Geophysical Research Letters

Real-time correction of ERA-Interim monthly rainfall



[1] Gridded precipitation from reanalysis can be a valid proxy for observations in many regions where local measurements are not available. Despite the continuous improvements in assimilation systems and the growing availability of in situ and remote observations, model errors can nevertheless still affect reanalysis quality. A temporal and spatial correction of ERA-Interim rainfall monthly means is proposed. It is shown that the strategy of postprocessing the data set is crucial for drought monitoring and forecasting.

1 Introduction

[2] Rainfall observations used to monitor/forecast anomalies for operational systems such as drought monitoring need to meet specific requirements. The data set should be long enough (30 years) and statistically homogeneous, implying that observations should as much as possible (i) avoid changes in rain-gauges location and measuring equipments and (ii) use same algorithms to derive precipitation from remote sensing data, even when using different platforms. The data also needs to be available in near real time.

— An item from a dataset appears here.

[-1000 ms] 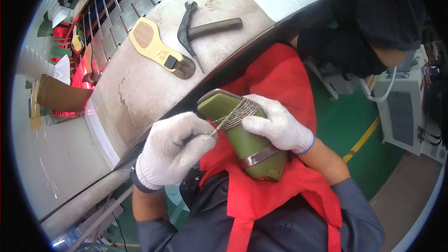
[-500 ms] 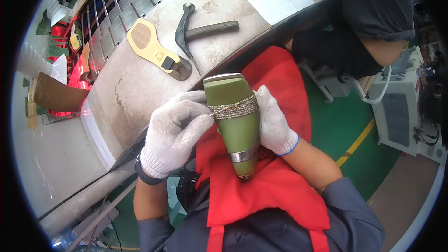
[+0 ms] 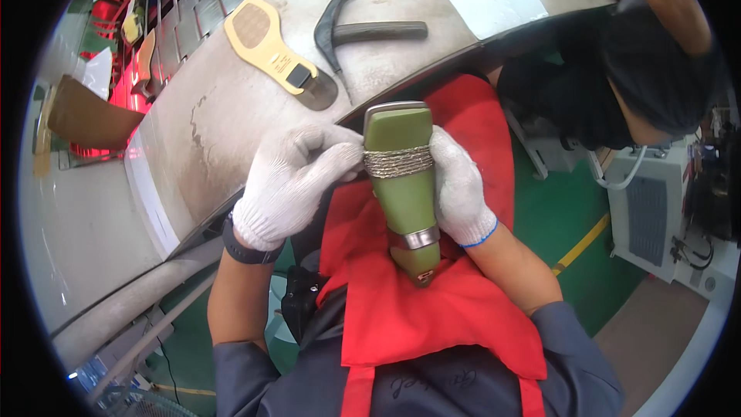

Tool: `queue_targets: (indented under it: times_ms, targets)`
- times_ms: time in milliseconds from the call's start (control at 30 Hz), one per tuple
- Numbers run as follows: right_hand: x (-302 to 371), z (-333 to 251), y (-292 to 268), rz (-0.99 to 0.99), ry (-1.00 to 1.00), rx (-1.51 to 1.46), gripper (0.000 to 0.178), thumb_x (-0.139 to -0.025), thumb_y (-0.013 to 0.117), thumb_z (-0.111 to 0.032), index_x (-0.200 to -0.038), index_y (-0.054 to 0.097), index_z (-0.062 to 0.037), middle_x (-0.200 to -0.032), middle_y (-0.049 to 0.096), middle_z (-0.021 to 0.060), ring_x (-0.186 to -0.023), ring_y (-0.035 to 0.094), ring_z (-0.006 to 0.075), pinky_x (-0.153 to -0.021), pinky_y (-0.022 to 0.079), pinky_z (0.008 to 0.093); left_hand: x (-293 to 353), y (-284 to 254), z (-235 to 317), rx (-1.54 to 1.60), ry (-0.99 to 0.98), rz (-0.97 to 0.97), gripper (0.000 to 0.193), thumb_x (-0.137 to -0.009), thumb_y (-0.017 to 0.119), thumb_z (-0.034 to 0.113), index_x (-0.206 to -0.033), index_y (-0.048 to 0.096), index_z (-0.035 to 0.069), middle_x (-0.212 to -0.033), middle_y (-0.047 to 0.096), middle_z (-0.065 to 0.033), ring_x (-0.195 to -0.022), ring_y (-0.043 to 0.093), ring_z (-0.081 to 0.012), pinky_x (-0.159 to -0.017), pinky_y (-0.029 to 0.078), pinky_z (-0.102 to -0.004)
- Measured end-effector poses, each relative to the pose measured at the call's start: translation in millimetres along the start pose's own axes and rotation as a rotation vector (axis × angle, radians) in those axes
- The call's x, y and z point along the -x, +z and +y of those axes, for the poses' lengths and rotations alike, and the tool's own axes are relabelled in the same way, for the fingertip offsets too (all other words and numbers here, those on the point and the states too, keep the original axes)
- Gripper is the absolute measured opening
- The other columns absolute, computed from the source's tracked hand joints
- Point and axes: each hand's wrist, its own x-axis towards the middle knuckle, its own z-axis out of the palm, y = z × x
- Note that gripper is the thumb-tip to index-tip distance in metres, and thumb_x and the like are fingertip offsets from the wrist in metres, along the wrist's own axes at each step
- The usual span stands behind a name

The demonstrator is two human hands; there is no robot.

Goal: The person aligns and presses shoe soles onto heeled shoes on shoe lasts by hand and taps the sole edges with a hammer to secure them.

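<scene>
A green shoe last [image 3: 407,205] stands over my lap, with its toe end pointing away from me. Several glittery straps [image 3: 397,162] wrap round its front part, and a silver metal band [image 3: 421,239] circles it nearer to me. My right hand [image 3: 461,189], in a white knit glove, grips the last along its right side. My left hand [image 3: 297,177], gloved alike, pinches at the left edge of the glittery straps. Its exact hold there is partly hidden behind the thumb.
On the worktable [image 3: 224,139] ahead lie a yellow insole [image 3: 266,46] with a dark piece at one end and a hammer [image 3: 378,31] with a wooden handle. A metal-bar rack [image 3: 201,0] stands far left. Another person's arm [image 3: 671,8] is at the upper right, near a white machine [image 3: 644,205].
The last has shifted slightly right and tilted more upright in view. Both hands moved with it, and my left fingers have come closer together at the strap edge. The other person's arm has risen.
</scene>
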Motion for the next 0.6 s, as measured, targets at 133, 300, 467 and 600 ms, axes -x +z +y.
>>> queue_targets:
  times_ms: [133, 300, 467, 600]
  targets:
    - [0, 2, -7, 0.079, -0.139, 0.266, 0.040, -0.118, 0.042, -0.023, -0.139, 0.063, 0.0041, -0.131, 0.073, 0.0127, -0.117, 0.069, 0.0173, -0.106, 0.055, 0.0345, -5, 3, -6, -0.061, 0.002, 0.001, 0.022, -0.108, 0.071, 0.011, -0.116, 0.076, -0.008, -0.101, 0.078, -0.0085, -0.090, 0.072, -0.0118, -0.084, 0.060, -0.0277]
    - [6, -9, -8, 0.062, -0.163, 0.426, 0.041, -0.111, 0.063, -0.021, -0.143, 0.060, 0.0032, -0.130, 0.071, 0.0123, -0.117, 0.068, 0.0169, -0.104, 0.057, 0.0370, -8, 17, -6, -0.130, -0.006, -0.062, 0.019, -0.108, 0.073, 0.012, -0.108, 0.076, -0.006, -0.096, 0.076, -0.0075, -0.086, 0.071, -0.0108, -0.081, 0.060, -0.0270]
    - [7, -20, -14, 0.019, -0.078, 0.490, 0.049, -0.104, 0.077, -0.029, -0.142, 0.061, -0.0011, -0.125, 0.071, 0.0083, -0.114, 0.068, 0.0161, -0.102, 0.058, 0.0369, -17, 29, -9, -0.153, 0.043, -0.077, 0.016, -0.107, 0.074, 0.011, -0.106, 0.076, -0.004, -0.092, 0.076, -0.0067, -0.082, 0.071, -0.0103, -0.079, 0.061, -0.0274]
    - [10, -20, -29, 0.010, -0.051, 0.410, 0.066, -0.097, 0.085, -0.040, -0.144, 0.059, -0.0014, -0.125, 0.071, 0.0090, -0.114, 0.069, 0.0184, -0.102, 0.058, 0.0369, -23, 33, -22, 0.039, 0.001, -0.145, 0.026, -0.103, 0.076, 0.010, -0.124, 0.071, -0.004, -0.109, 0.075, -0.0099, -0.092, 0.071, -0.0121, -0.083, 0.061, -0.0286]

[3] The global rain-gauge network available through the global telecommunication system [World Meteorological Organization, 2009] provides measurements with a coverage that is only satisfactory in the Northern Hemisphere. Data are sparse over the tropical band and almost absent over the oceans. Over the last 10 years, improvements in the microwave technology have led to a number of satellite missions that can be used in global rainfall retrieval algorithm. While these remote sensing measurements have helped to fill coverage gaps, they nevertheless have the disadvantage to be less accurate than in situ stations [Thiemig et al., 2012]. Moreover, they often rely on specific assumptions concerning the surface properties and cloud structure which are uncertain [Tompkins and Adebiyi, 2012]. Most importantly, they have a limited time span. To gain from the strength of both in situ and remote observing systems, a successful approach has been used to merge station data with satellite information as in the Global Precipitation Climatology Project (GPCP) which over the past 10 years has released various global data sets at different spatial and temporal resolution [Huffman and Bolvin, 2000]. These data sets are usually available with several months delay due to the quality checks performed on the data.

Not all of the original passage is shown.